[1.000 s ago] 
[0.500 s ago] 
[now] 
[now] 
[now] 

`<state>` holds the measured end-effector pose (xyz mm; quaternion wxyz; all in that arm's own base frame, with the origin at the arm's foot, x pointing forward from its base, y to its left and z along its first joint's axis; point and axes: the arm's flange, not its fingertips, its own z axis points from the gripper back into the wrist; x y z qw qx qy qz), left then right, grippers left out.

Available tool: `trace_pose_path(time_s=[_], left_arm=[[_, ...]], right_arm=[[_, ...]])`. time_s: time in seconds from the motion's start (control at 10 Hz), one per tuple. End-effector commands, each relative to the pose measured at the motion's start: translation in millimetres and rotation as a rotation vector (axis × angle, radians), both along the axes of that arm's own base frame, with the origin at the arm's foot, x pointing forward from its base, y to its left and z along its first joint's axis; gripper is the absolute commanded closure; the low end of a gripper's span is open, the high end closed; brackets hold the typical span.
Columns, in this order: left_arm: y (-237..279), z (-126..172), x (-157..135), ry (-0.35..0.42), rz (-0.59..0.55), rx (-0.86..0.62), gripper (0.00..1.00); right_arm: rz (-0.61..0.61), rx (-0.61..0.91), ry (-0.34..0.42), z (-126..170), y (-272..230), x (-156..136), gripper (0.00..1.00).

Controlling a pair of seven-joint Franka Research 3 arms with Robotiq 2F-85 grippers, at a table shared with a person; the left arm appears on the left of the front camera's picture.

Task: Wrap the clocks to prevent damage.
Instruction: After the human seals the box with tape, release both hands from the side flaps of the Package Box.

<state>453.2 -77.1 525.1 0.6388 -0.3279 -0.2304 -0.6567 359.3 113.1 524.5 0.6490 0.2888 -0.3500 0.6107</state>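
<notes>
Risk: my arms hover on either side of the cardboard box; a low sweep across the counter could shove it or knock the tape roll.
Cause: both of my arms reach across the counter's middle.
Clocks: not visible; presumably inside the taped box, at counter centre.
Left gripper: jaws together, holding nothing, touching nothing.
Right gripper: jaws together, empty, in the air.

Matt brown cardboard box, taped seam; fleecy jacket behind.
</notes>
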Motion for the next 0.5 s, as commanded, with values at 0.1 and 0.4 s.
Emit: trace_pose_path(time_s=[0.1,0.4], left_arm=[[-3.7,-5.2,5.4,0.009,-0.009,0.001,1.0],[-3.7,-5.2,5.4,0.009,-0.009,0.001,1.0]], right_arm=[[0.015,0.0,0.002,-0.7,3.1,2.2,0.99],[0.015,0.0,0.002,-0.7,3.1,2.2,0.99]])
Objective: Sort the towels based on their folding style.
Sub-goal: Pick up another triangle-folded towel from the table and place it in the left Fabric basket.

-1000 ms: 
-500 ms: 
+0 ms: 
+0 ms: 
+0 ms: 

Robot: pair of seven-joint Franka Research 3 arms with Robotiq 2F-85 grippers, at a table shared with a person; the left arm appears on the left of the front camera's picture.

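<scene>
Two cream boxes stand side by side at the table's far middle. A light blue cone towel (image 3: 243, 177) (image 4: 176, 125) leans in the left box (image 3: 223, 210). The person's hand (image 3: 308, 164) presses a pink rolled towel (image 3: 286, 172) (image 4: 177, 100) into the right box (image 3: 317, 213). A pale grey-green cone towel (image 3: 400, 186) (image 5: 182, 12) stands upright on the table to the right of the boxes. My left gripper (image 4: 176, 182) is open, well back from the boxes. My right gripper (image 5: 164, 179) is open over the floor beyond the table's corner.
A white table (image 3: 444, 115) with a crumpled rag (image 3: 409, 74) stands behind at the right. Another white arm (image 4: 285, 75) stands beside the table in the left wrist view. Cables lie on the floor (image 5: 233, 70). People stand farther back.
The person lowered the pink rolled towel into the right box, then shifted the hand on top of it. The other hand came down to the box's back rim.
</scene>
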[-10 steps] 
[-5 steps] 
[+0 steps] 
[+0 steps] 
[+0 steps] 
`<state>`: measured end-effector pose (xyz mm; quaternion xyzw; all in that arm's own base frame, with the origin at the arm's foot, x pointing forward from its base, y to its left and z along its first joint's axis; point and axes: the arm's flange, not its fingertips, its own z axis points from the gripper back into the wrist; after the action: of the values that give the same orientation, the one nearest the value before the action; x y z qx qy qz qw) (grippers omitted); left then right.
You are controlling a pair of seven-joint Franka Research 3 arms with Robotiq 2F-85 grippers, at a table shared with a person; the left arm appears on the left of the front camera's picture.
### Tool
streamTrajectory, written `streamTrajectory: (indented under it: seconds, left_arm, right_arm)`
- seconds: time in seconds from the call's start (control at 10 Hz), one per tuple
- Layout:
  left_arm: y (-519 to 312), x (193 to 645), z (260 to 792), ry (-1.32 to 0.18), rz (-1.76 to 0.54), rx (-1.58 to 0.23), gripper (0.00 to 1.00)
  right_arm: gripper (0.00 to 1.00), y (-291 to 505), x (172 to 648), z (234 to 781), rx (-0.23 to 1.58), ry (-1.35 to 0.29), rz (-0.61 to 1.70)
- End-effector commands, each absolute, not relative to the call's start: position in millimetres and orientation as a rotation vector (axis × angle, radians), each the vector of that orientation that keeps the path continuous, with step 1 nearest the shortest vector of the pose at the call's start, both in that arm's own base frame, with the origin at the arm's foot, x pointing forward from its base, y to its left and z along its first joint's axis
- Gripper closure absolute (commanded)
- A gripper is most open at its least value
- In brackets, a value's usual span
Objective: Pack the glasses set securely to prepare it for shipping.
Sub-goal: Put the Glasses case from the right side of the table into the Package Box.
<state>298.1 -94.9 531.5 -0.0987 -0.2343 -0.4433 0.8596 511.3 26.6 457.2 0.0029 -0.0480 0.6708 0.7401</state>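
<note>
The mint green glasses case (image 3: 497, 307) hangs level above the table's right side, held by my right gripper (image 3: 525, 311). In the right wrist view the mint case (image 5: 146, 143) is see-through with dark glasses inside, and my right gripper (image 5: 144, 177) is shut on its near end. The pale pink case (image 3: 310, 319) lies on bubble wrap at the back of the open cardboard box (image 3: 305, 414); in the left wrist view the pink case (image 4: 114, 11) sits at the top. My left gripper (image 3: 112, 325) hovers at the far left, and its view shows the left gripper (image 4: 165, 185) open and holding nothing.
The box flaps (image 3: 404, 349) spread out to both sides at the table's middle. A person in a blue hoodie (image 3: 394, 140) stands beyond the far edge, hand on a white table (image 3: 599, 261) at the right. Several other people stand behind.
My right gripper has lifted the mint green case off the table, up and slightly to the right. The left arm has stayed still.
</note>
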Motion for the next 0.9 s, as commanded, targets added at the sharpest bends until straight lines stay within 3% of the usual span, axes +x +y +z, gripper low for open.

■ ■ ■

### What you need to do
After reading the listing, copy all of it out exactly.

### Solved exercise
[1.000 s ago] 
[0.500 s ago] 
[now] 
[now] 
[now] 

`<state>` holds the measured end-effector pose (xyz mm; quaternion wxyz; all in that arm's own base frame, with the origin at the arm's foot, x pointing forward from its base, y to its left and z along its first joint's axis; point and axes: the arm's flange, not its fingertips, its own z axis points from the gripper back into the wrist; x y z qw qx qy qz), left then right, grippers left out.

Available tool: `trace_pose_path(time_s=[_], left_arm=[[_, ...]], right_arm=[[_, ...]])`. time_s: time in seconds from the motion's start (control at 10 Hz), one per tuple. End-effector commands, each relative to the pose measured at the motion's start: translation in millimetres and rotation as a rotation vector (axis × angle, radians), both along the axes of that arm's own base frame, with the origin at the arm's foot, x pointing forward from its base, y to its left and z along its first joint's axis; gripper is the absolute commanded closure; the low end of a gripper's span is open, the high end closed; brackets hold the typical span.
Columns, in this order: left_arm: y (-237..279), z (-126..172), x (-157..135), ry (-0.35..0.42), rz (-0.59..0.55), rx (-0.86..0.62), gripper (0.00..1.00); right_arm: rz (-0.61..0.61), rx (-0.61..0.91), ry (-0.34..0.42), z (-126..170), y (-272..230), x (-156..136), gripper (0.00..1.00).

Controlling a pair of seven-joint Franka Research 3 arms with Robotiq 2F-85 grippers, at a table shared with a person; the left arm appears on the left of the front camera's picture.

Task: Wrap the clocks to prevent damage.
Instruction: After the human seals the box with tape, release both hands from the side flaps of the Package Box.

<state>453.2 -77.1 525.1 0.6388 -0.3279 -0.2304 -0.6567 359.3 113.1 524.5 0.6490 0.2888 -0.3500 0.6107</state>
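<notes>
Risk: my arms hover on either side of the cardboard box; a low sweep across the counter could shove it or knock the tape roll.
Cause: both of my arms reach across the counter's middle.
Clocks: not visible; presumably inside the taped box, at counter centre.
Left gripper: jaws together, holding nothing, touching nothing.
Right gripper: jaws together, empty, in the air.

Matt brown cardboard box, taped seam; fleecy jacket behind.
</notes>
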Motion for the next 0.5 s, as commanded, with values at 0.1 and 0.4 s.
Emit: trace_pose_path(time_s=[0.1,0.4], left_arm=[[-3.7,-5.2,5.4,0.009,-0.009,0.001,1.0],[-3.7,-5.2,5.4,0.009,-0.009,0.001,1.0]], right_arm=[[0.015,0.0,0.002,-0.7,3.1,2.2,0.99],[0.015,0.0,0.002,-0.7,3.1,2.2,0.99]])
Objective: Sort the towels based on their folding style.
Sub-goal: Pick up another triangle-folded towel from the table and place it in the left Fabric basket.

-1000 ms: 
-500 ms: 
+0 ms: 
+0 ms: 
+0 ms: 

Robot: pair of seven-joint Franka Research 3 arms with Robotiq 2F-85 grippers, at a table shared with a person; the left arm appears on the left of the front camera's picture.

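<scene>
Two cream boxes stand side by side at the table's far middle. A light blue cone towel (image 3: 243, 177) (image 4: 176, 125) leans in the left box (image 3: 223, 210). The person's hand (image 3: 308, 164) presses a pink rolled towel (image 3: 286, 172) (image 4: 177, 100) into the right box (image 3: 317, 213). A pale grey-green cone towel (image 3: 400, 186) (image 5: 182, 12) stands upright on the table to the right of the boxes. My left gripper (image 4: 176, 182) is open, well back from the boxes. My right gripper (image 5: 164, 179) is open over the floor beyond the table's corner.
A white table (image 3: 444, 115) with a crumpled rag (image 3: 409, 74) stands behind at the right. Another white arm (image 4: 285, 75) stands beside the table in the left wrist view. Cables lie on the floor (image 5: 233, 70). People stand farther back.
The person lowered the pink rolled towel into the right box, then shifted the hand on top of it. The other hand came down to the box's back rim.
</scene>
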[-10 steps] 
[-5 steps] 
[+0 steps] 
[+0 steps] 
[+0 steps] 
`<state>`: measured end-effector pose (xyz mm; quaternion xyzw; all in that arm's own base frame, with the origin at the arm's foot, x pointing forward from its base, y to its left and z along its first joint's axis; point and axes: the arm's flange, not its fingertips, its own z axis points from the gripper back into the wrist; after the action: of the values that give the same orientation, the one nearest the value before the action; x y z qx qy qz qw) (grippers omitted); left then right.
You are controlling a pair of seven-joint Franka Research 3 arms with Robotiq 2F-85 grippers, at a table shared with a person; the left arm appears on the left of the front camera's picture.
### Tool
streamTrajectory, written `streamTrajectory: (indented under it: seconds, left_arm, right_arm)`
- seconds: time in seconds from the call's start (control at 10 Hz), one per tuple
- Layout:
  left_arm: y (-519 to 312), x (193 to 645), z (260 to 792), ry (-1.32 to 0.18), rz (-1.76 to 0.54), rx (-1.58 to 0.23), gripper (0.00 to 1.00)
  right_arm: gripper (0.00 to 1.00), y (-291 to 505), x (172 to 648), z (234 to 781), rx (-0.23 to 1.58), ry (-1.35 to 0.29), rz (-0.61 to 1.70)
- End-effector commands, each absolute, not relative to the call's start: position in millimetres and orientation as a rotation vector (axis × angle, radians), each the vector of that orientation that keeps the path continuous, with step 1 nearest the shortest vector of the pose at the call's start, both in that arm's own base frame, with the origin at the arm's foot, x pointing forward from its base, y to its left and z along its first joint's axis
- Gripper closure absolute (commanded)
- A gripper is most open at its least value
- In brackets, a value's usual span
Objective: Pack the glasses set securely to prepare it for shipping.
Sub-goal: Put the Glasses case from the right side of the table into the Package Box.
<state>298.1 -94.9 531.5 -0.0987 -0.2343 -0.4433 0.8596 511.3 26.6 457.2 0.0029 -0.0480 0.6708 0.7401</state>
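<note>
The mint green glasses case (image 3: 497, 307) hangs level above the table's right side, held by my right gripper (image 3: 525, 311). In the right wrist view the mint case (image 5: 146, 143) is see-through with dark glasses inside, and my right gripper (image 5: 144, 177) is shut on its near end. The pale pink case (image 3: 310, 319) lies on bubble wrap at the back of the open cardboard box (image 3: 305, 414); in the left wrist view the pink case (image 4: 114, 11) sits at the top. My left gripper (image 3: 112, 325) hovers at the far left, and its view shows the left gripper (image 4: 165, 185) open and holding nothing.
The box flaps (image 3: 404, 349) spread out to both sides at the table's middle. A person in a blue hoodie (image 3: 394, 140) stands beyond the far edge, hand on a white table (image 3: 599, 261) at the right. Several other people stand behind.
My right gripper has lifted the mint green case off the table, up and slightly to the right. The left arm has stayed still.
</note>
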Motion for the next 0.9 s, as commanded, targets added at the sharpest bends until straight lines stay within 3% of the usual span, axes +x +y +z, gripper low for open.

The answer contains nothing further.